IstoÉDinheiro/Deutsche Welle

O ataque americano marca uma virada na política de Washington em relação ao continente. Quais países latinos podem agora ficar sob pressão e quais líderes enfrentam os maiores riscos?O ataque dos EUA à Venezuela e a captura de Nicolás Maduro não apenas desestabilizaram o equilíbrio político interno do país, como também enviaram um sinal claro ao restante da América Latina . Para Washington, a operação representa a demonstração mais contundente até agora da disposição do governo americano em usar a força para impor o que considera seus interesses estratégicos no Hemisfério Ocidental.
Para Elizabeth Dickinson, analista sênior para a Colômbia do think tank International Crisis Group (ICG), a mensagem central é inequívoca. “Os Estados Unidos estão afirmando seu direito de pressionar e intervir na região para alinhá-la aos seus interesses de segurança”, sublinha. Ela avalia que a operação na Venezuela serve como um aviso direto a outros governos: “Ou se alinham às políticas de Trump ou enfrentarão esse tipo de consequência”.
Estratégia implementada passo a passo
Para muitos governos latino-americanas, o ataque confirmou que a nova estratégia de segurança nacional dos EUA não é mais apenas um documento político. “Não se trata apenas de burocracia. Washington está agindo de forma ativa e surpreendente”, ressalta Maureen Meyer, vice-presidente de programas da ONG Escritório de Washington para a América Latina (Wola).
Meyer alerta que a região percebe um retorno a práticas do passado. “Há uma crescente preocupação de que isso seja uma retomada à diplomacia das canhoneiras, com um governo dos EUA disposto a usar a força militar.” Segundo a especialista, a estratégia de Trump prioriza o Hemisfério Ocidental e combina coerção econômica, pressão política e uma maior presença militar.

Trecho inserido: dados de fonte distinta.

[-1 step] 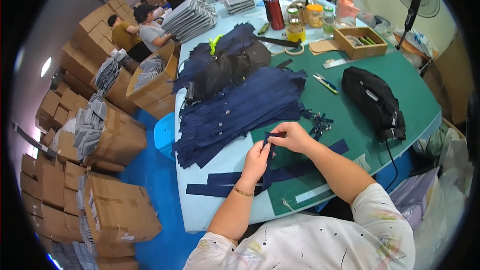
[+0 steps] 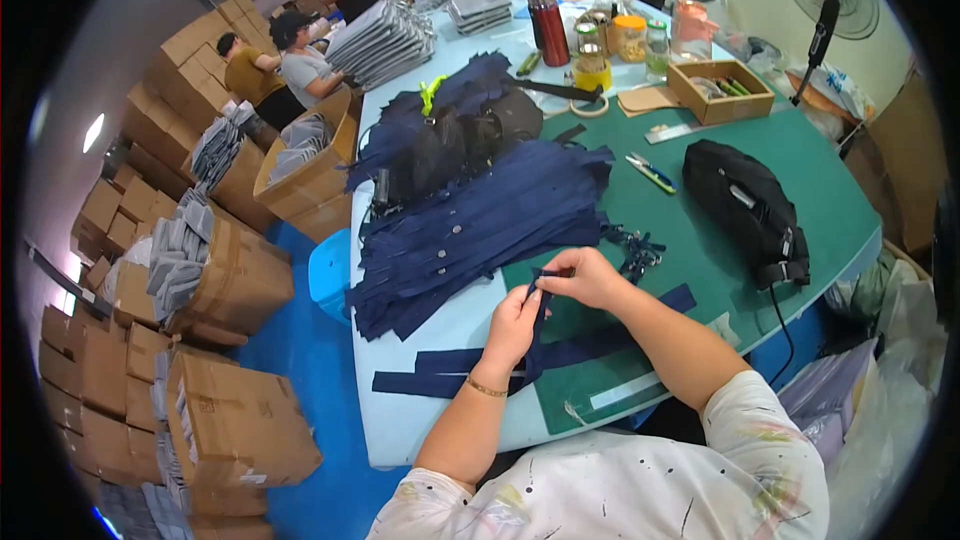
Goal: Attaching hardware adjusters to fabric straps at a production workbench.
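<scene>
My left hand is closed, pinching the upper end of a navy fabric strip above the table's near edge. My right hand meets it there, thumb and fingers closed on the same end. The strip hangs down from the hands. More navy strips lie crosswise beneath my hands and forearms. Beyond them spreads a thick pile of navy strips with a few round metal pieces on it. Small navy pieces with metal clasps lie just past my right hand.
A black bag with a cord lies right on the green mat. Snips, a wooden box, jars and a red flask stand farther back. Cartons and a blue bin are left; co-workers stand at the far end.
</scene>
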A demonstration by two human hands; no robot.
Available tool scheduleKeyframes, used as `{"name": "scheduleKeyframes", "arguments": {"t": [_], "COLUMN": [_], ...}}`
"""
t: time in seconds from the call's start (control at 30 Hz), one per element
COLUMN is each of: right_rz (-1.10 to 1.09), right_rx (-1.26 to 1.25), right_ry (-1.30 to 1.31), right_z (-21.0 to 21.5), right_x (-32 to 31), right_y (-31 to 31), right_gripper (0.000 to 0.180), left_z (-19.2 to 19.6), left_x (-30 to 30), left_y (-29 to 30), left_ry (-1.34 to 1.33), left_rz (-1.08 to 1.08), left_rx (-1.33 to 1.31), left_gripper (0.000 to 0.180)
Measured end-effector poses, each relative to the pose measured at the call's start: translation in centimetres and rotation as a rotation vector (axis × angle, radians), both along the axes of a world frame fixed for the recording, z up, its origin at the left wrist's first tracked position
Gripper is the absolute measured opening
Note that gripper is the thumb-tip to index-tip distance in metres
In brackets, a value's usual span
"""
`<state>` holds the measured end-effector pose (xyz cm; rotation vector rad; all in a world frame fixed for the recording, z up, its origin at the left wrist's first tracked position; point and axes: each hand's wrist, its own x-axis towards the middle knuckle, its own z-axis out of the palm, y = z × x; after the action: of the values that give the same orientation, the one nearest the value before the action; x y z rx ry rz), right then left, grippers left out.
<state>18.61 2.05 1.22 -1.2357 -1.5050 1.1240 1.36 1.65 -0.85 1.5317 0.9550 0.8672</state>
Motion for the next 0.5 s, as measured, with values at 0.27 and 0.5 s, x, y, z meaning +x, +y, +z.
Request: {"name": "scheduleKeyframes", "arguments": {"t": [0.27,0.5], "right_rz": [-0.025,0.104], "right_rx": [0.036,0.312], "right_ry": [0.090,0.186], "right_z": [-0.5,-0.3], "right_x": [0.4,-0.7], "right_y": [0.5,-0.2], "right_gripper": [0.015,0.005], "left_z": [0.4,1.4], "left_x": [-0.3,-0.7], "left_y": [0.0,0.1], "left_ry": [-0.095,-0.214], "left_rz": [-0.027,-0.021], "left_rx": [-0.176,0.039], "left_gripper": [0.021,0.022]}}
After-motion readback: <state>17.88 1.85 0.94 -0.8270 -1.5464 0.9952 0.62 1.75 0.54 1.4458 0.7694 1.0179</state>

Colômbia: eleições sob pressão
A Colômbia está se tornando um dos países mais vulneráveis. Trump disse que o país vizinho da Venezuela é governado por um “homem doente” que adora “produzir cocaína e vendê-la nos Estados Unidos”. O republicano acrescentou que “ele não fará isso por muito tempo”, sem explicar detalhes. O presidente americano já havia criticado duramente o presidente colombiano, Gustavo Petro , em diversas ocasiões. Quando um jornalista perguntou se haveria uma intervenção militar contra a Colômbia, Trump respondeu: “Isso me soa bem”.
Elizabeth Dickinson, especialista do ICG, enfatiza que a relação entre Trump e Petro se deteriorou rapidamente. No entanto, considerando os indícios de que a operação contra Maduro exigiu meses de preparação, ela não acredita que haja um perigo imediato de intervenção militar.